New optimized Schwarz algorithms for one dimensional Schrödinger equation with general potential
For researchers solving the 1D Schrödinger equation numerically, this work provides faster and more scalable domain decomposition methods, though the improvement is incremental as it builds on existing Schwarz framework.
This paper develops new optimized Schwarz algorithms for the 1D Schrödinger equation with linear or nonlinear potential, achieving a direct (non-iterative) process for time-independent linear potential and a preconditioned algorithm for time-dependent or nonlinear potentials. The new algorithms are robust, scalable up to 256 subdomains, and significantly reduce computation time compared to the classical iterative method.

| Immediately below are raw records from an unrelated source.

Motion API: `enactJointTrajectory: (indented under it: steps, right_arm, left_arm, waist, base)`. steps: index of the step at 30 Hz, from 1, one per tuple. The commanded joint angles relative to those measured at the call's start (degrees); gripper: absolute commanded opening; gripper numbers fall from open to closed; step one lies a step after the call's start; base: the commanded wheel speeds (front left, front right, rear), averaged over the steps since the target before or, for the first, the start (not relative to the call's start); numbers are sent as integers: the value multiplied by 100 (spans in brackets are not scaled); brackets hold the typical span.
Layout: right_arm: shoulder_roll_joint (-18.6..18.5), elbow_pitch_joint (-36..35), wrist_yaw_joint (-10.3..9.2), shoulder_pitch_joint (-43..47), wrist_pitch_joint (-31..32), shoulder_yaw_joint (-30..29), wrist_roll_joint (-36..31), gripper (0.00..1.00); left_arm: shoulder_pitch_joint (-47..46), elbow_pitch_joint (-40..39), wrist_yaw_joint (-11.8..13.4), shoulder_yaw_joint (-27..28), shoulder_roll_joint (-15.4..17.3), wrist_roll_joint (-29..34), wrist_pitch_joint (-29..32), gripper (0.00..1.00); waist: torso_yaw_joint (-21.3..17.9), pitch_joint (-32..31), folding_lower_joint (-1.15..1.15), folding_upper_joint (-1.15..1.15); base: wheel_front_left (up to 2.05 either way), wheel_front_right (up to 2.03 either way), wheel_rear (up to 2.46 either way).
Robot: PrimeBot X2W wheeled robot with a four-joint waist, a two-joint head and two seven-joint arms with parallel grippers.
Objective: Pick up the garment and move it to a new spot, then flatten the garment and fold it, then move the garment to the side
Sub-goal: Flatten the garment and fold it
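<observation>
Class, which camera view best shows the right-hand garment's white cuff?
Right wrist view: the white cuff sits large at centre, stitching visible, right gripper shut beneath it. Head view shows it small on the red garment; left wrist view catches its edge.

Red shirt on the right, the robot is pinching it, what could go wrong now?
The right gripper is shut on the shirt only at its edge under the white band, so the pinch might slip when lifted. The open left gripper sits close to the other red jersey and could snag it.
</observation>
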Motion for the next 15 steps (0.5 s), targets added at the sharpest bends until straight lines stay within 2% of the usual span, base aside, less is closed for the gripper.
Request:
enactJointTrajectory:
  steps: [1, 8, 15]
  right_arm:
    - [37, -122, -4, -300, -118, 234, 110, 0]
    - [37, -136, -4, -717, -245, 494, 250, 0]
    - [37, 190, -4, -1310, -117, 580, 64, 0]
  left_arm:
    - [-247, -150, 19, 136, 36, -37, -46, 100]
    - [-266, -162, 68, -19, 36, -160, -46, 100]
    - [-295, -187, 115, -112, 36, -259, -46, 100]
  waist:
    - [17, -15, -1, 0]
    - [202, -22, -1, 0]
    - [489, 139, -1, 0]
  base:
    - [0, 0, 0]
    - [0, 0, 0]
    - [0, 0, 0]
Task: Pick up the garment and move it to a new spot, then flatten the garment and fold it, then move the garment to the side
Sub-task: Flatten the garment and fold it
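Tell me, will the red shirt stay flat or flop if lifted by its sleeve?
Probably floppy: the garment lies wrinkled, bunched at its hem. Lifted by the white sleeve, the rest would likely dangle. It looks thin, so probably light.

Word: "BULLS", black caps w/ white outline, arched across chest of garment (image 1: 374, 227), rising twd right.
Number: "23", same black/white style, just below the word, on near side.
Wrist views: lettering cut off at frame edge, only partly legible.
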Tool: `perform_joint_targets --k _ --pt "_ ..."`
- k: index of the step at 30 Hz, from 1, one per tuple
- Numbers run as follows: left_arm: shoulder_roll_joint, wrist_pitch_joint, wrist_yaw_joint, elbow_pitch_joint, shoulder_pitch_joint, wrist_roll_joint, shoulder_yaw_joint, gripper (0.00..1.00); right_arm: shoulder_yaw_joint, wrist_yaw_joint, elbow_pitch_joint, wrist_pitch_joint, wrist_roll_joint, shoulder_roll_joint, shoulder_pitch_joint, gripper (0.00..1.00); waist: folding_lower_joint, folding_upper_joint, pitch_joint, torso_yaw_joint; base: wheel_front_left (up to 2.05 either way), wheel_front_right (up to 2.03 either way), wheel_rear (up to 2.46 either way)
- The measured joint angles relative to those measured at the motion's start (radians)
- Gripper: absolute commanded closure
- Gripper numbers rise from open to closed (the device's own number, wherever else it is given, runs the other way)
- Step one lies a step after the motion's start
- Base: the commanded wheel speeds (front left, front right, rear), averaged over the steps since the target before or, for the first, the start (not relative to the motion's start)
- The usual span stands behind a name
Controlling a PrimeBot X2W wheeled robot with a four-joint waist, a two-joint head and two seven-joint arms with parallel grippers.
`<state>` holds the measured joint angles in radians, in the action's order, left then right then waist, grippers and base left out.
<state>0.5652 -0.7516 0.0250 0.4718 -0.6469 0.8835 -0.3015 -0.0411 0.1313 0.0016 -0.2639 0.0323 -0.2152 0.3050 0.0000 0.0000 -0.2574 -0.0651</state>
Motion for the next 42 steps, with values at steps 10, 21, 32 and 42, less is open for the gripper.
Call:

The aim of this paper is to develop new optimized Schwarz algorithms for the one dimensional Schr{ö}dinger equation with linear or nonlinear potential. After presenting the classical algorithm which is an iterative process, we propose a new algorithm for the Schr{ö}dinger equation with time-independent linear potential. Thanks to two main ingredients (constructing explicitly the interface problem and using a direct method on the interface problem), the new algorithm turns to be a direct process. Thus, it is free to choose the transmission condition. Concerning the case of time-dependent linear potential or nonlinear potential, we propose to use a pre-processed linear operator as preconditioner which leads to a preconditioned algorithm. Numerically , the convergence is also independent of the transmission condition. In addition, both of these new algorithms implemented in parallel cluster are robust, scalable up to 256 sub domains (MPI process) and take much less computation time than the classical one, especially for the nonlinear case.